In a fixed mindset, these challenges could be debilitating. The sudden upending of your “usual” when you are fixed in your beliefs about your abilities and skills can wreak havoc on your productivity and mental outlook. The success you’ve had in the past has always confirmed your fixed beliefs about yourself, so “failure is not an option” is at least a subtext if not a motto for many professionals. Faced with continual new challenges, you can spend enormous amounts of time simply avoiding failure, exhausting yourself and your resources, before any progress is possible.

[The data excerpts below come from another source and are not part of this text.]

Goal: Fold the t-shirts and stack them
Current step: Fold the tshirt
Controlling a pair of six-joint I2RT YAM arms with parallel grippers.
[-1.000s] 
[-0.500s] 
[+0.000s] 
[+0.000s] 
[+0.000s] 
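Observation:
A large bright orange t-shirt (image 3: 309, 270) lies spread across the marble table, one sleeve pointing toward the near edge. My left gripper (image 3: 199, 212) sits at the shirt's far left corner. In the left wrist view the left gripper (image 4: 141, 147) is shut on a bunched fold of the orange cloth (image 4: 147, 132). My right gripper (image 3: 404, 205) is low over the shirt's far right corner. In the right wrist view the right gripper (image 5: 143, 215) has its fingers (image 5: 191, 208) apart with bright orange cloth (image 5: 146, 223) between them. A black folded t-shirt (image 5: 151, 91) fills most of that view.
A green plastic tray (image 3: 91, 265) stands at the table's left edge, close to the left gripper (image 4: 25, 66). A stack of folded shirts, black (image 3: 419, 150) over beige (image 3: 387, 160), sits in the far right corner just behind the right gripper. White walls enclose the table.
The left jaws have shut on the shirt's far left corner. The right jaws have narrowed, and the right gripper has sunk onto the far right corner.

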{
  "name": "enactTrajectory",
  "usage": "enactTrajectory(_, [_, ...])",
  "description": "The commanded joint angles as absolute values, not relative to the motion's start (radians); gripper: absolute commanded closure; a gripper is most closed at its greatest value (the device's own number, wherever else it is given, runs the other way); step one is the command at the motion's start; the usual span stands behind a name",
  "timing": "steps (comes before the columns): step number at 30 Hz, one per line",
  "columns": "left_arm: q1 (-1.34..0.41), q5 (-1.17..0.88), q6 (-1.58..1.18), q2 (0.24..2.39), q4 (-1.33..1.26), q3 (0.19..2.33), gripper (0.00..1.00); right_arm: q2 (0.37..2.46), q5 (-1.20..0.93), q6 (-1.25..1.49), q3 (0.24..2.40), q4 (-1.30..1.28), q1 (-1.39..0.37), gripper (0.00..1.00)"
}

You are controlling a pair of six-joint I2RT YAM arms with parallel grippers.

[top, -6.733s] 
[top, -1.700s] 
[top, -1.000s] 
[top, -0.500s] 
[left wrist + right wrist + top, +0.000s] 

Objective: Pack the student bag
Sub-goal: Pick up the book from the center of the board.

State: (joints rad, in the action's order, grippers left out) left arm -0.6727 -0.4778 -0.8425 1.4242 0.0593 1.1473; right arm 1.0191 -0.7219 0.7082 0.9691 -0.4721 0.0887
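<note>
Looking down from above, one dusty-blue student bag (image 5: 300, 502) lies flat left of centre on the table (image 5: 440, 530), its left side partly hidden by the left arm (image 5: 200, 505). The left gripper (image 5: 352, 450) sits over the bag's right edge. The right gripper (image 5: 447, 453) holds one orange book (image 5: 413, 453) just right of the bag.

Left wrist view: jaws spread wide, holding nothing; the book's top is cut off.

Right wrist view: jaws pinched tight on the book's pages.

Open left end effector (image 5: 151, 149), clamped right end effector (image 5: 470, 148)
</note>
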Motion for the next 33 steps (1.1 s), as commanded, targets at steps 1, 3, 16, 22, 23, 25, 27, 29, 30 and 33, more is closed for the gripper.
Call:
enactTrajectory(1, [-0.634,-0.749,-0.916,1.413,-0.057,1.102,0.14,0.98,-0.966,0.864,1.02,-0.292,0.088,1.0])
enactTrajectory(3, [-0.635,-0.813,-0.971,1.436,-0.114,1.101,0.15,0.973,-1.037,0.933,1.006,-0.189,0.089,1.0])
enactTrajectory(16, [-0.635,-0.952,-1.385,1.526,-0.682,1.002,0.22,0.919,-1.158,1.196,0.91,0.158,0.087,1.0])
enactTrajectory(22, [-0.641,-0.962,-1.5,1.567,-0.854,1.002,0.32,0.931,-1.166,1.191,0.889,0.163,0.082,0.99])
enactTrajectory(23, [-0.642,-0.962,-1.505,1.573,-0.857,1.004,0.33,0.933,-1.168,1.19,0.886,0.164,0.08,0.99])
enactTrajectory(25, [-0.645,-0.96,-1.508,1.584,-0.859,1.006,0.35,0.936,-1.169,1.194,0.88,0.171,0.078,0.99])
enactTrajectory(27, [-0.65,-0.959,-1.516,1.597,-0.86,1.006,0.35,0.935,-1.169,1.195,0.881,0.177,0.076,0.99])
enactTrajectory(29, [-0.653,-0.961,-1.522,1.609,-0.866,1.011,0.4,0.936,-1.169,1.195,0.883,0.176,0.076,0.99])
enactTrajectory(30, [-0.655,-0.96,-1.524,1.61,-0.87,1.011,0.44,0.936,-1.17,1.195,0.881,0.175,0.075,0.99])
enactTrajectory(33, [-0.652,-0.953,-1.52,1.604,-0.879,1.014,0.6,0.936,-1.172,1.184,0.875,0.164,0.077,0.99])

Shifting to a growth mindset alleviates the “fear of failure” and opens us up to opportunities for change and improvement. In a growth mindset, we thrive on challenge and see failures as opportunities to learn, not as proof that we aren’t as smart as we thought we were. It’s a simple but important distinction. Either I’m as smart as I’m ever going to be and failure undermines me, or I’m able to learn and grow all the time and failure teaches me.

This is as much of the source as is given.